In spaceflight, an orbital maneuver (otherwise known as a burn) is the use of propulsion systems to change the orbit of a spacecraft. For spacecraft far from Earth (for example those in orbits around the Sun) an orbital maneuver is called a deep-space maneuver (DSM).[not verified in body]

The rest of the flight, especially in a transfer orbit, is called coasting.

General

Rocket equation

Main page: Tsiolkovsky rocket equation
Rocket mass ratios versus final velocity calculated from the rocket equation

The Tsiolkovsky rocket equation, or ideal rocket equation is an equation that is useful for considering vehicles that follow the basic principle of a rocket: where a device that can apply acceleration to itself (a thrust) by expelling part of its mass with high speed and moving due to the conservation of momentum. Specifically, it is a mathematical equation that relates the delta-v (the maximum change of speed of the rocket if no other external forces act) with the effective exhaust velocity and the initial and final mass of a rocket (or other reaction engine.)

For any such maneuver (or journey involving a number of such maneuvers):

[math]\displaystyle{ \Delta v = v_\text{e} \ln \frac {m_0} {m_1} }[/math]

where:

[math]\displaystyle{ m_0 }[/math] is the initial total mass, including propellant,
[math]\displaystyle{ m_1 }[/math] is the final total mass,
[math]\displaystyle{ v_\text{e} }[/math] is the effective exhaust velocity ([math]\displaystyle{ v_\text{e} = I_\text{sp} \cdot g_0 }[/math] where [math]\displaystyle{ I_\text{sp} }[/math] is the specific impulse expressed as a time period and [math]\displaystyle{ g_0 }[/math] is standard gravity),
[math]\displaystyle{ \Delta v\ }[/math] is delta-v - the maximum change of velocity of the vehicle (with no external forces acting).

Delta-v

Main pages: Astronomy:Delta-v and Astronomy:Delta-v budget

The applied change in velocity of each maneuver is referred to as delta-v ([math]\displaystyle{ \Delta\mathbf{v}\, }[/math]).

The delta-v for all the expected maneuvers are estimated for a mission.
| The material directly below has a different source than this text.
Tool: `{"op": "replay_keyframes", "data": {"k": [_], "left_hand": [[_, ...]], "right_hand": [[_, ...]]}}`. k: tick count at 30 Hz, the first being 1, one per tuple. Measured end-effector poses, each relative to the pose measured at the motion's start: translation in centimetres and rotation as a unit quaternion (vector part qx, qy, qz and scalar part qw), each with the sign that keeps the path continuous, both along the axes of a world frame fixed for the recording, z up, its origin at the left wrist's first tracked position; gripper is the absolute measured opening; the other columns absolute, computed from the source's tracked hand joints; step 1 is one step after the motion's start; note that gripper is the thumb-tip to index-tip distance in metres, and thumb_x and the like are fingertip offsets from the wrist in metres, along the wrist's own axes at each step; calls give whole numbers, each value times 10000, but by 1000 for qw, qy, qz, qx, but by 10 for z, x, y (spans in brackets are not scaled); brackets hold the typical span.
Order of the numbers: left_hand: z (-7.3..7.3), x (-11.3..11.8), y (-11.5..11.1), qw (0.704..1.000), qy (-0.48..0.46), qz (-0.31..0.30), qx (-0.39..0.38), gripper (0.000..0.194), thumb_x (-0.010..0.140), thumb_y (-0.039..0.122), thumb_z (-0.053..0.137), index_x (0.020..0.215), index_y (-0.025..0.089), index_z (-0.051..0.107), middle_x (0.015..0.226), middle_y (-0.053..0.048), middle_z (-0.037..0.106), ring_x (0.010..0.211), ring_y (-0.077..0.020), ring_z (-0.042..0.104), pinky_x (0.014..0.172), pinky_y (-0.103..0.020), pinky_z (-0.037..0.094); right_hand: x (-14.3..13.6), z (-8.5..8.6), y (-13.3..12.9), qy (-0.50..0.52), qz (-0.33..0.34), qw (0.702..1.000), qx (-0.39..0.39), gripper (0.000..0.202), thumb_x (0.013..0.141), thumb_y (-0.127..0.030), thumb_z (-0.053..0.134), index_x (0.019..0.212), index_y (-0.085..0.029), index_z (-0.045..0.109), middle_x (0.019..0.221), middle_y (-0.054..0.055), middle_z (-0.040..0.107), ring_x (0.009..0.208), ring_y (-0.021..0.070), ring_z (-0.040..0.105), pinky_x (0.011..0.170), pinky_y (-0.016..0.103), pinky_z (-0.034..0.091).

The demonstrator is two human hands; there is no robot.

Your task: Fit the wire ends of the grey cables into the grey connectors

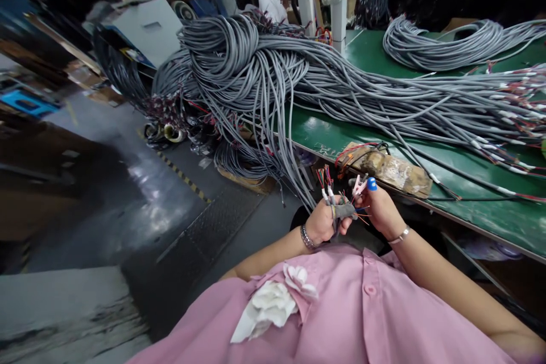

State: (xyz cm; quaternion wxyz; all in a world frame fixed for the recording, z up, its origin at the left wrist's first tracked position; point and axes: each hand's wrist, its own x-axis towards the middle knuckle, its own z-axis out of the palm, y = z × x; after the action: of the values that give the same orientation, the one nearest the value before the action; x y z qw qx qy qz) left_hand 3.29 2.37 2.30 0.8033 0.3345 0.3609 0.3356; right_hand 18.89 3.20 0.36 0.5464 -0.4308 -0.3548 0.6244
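Note:
Close in front of my chest, my left hand (323, 222) is wrapped round grey cables (342, 210) whose stripped ends fan out in thin coloured wires. Some wires stand upright above the fist, and others point toward my right hand (380, 207). That hand is closed on a small pale pink clip-like piece (359, 186), just right of the wires. A blue cover (372, 183) sits on a fingertip of my right hand. The exact contact between the pink piece and the wires is too small to tell.
A taped brown block (394, 170) with red and black leads lies at the edge of the green table (482, 213). Long grey cable bundles (273, 74) cover the table and hang over its left end. A person in white (273, 0) is behind.

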Motion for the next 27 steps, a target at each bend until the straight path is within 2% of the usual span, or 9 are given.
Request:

They are summarized in a delta-v budget. With a good approximation of the delta-v budget designers can estimate the fuel to payload requirements of the spacecraft using the rocket equation.

Impulsive maneuvers

Figure 1: Approximation of a finite thrust maneuver with an impulsive change in velocity

An "impulsive maneuver" is the mathematical model of a maneuver as an instantaneous change in the spacecraft's velocity (magnitude and/or direction) as illustrated in figure 1. It is the limit case of a burn to generate a particular amount of delta-v, as the burn time tends to zero.

In the physical world no truly instantaneous change in velocity is possible as this would require an "infinite force" applied during an "infinitely short time" but as a mathematical model it in most cases describes the effect of a maneuver on the orbit very well.

The off-set of the velocity vector after the end of real burn from the velocity vector at the same time resulting from the theoretical impulsive maneuver is only caused by the difference in gravitational force along the two paths (red and black in figure 1) which in general is small.

In the planning phase of space missions designers will first approximate their intended orbital changes using impulsive maneuvers that greatly reduces the complexity of finding the correct orbital transitions.

Low thrust for a long time

Applying a low thrust over a longer period of time is referred to as a non-impulsive maneuver. 'Non-impulsive' refers to the momentum changing slowly over a long time, as in electrically powered spacecraft propulsion, rather than by a short impulse.

Another term is finite burn, where the word "finite" is used to mean "non-zero", or practically, again: over a longer period.

For a few space missions, such as those including a space rendezvous, high fidelity models of the trajectories are required to meet the mission goals. Calculating a "finite" burn requires a detailed model of the spacecraft and its thrusters. The most important of details include: mass, center of mass, moment of inertia, thruster positions, thrust vectors, thrust curves, specific impulse, thrust centroid offsets, and fuel consumption.

Assists

Oberth effect

Main page: Astronomy:Oberth effect

In astronautics, the Oberth effect is where the use of a rocket engine when travelling at high speed generates much more useful energy than one at low speed. Oberth effect occurs because the propellant has more usable energy (due to its kinetic energy on top of its chemical potential energy) and it turns out that the vehicle is able to employ this kinetic energy to generate more mechanical power. It is named after Hermann Oberth, the Austro-Hungarian-born, Germany physicist and a founder of modern rocketry, who apparently first described the effect.[1]

The Oberth effect is used in a powered flyby or Oberth maneuver where the application of an impulse, typically from the use of a rocket engine, close to a gravitational body (where the gravity potential is low, and the speed is high) can give much more change in kinetic energy and final speed (i.e. higher specific energy) than the same impulse applied further from the body for the same initial orbit.

Since the Oberth maneuver happens in a very limited time (while still at low altitude), to generate a high impulse the engine necessarily needs to achieve high thrust (impulse is by definition the time multiplied by thrust). Thus the Oberth effect is far less useful for low-thrust engines, such as ion thrusters.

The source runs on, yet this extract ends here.